Les trafics explosent dans l'impunité la plus totale, et, pendant que des intermédiaires chinois exportent du bois par cargos entiers, les cartels de la cocaïne bénéficient de complicités au sommet des forces armées.
Le 3 avril 2013, la Drug Enforcement Agency américaine procède à un coup de filet au large des côtes bissau-guinéennes et arrête le contre-amiral Bubo Na Tchuto, ex-chef d'état-major de la marine. Indjai parvient, lui, à éviter le piège. Depuis, il est recherché par la justice new-yorkaise et placé sous mandat d'arrêt international pour avoir accepté de prendre part à une transaction virtuelle destinée à acheminer de la cocaïne aux États-Unis.

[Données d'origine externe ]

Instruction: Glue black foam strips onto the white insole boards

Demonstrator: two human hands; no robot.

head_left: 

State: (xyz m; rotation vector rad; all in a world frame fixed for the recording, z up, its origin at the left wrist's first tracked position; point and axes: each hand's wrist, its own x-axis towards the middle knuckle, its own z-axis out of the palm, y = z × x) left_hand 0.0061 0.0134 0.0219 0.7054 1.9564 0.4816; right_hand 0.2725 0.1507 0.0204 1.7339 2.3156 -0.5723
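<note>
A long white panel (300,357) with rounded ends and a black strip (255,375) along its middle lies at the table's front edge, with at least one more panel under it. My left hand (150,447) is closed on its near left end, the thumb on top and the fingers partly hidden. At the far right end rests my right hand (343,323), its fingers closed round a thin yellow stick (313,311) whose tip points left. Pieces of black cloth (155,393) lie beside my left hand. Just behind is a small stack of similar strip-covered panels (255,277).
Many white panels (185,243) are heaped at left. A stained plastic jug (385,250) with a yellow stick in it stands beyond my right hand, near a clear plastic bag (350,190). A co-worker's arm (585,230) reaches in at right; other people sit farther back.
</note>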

Même s'il reçoit le soutien de principe du régime de transition, l'accusation est lourde à porter pour un chef d'armée.
Le pays sous perfusion de l'aide internationale
Lors de la double élection de 2014 (présidentielle et législatives), tous les yeux sont rivés sur lui : va-t-il rééditer un coup de force si le "candidat de l'armée", Nuno Gomes Nabiam, son ami de trente ans, ne parvient pas à s'imposer face au PAIGC ? Et laissera-t-il un président entamer une réforme du secteur de la sécurité, que personne n'a jamais osé mettre en oeuvre de peur de mécontenter les casernes ?
Dans l'un des pays les plus pauvres du monde, sous perfusion de l'aide internationale, la réputation d'Indjai ne pouvait qu'indisposer partenaires et bailleurs de fonds, et entraver la marge de manoeuvre du nouveau gouvernement. Le 15 septembre, Indjai a donc été démis de ses fonctions par le président José Mário Vaz, puis remplacé par le général Biague Nantam, un vétéran de la guerre d'indépendance. "Cela fait longtemps que le départ d'Indjai était en discussion, y compris avec lui, témoigne la même source. Reste à savoir quel type de garanties il a obtenu."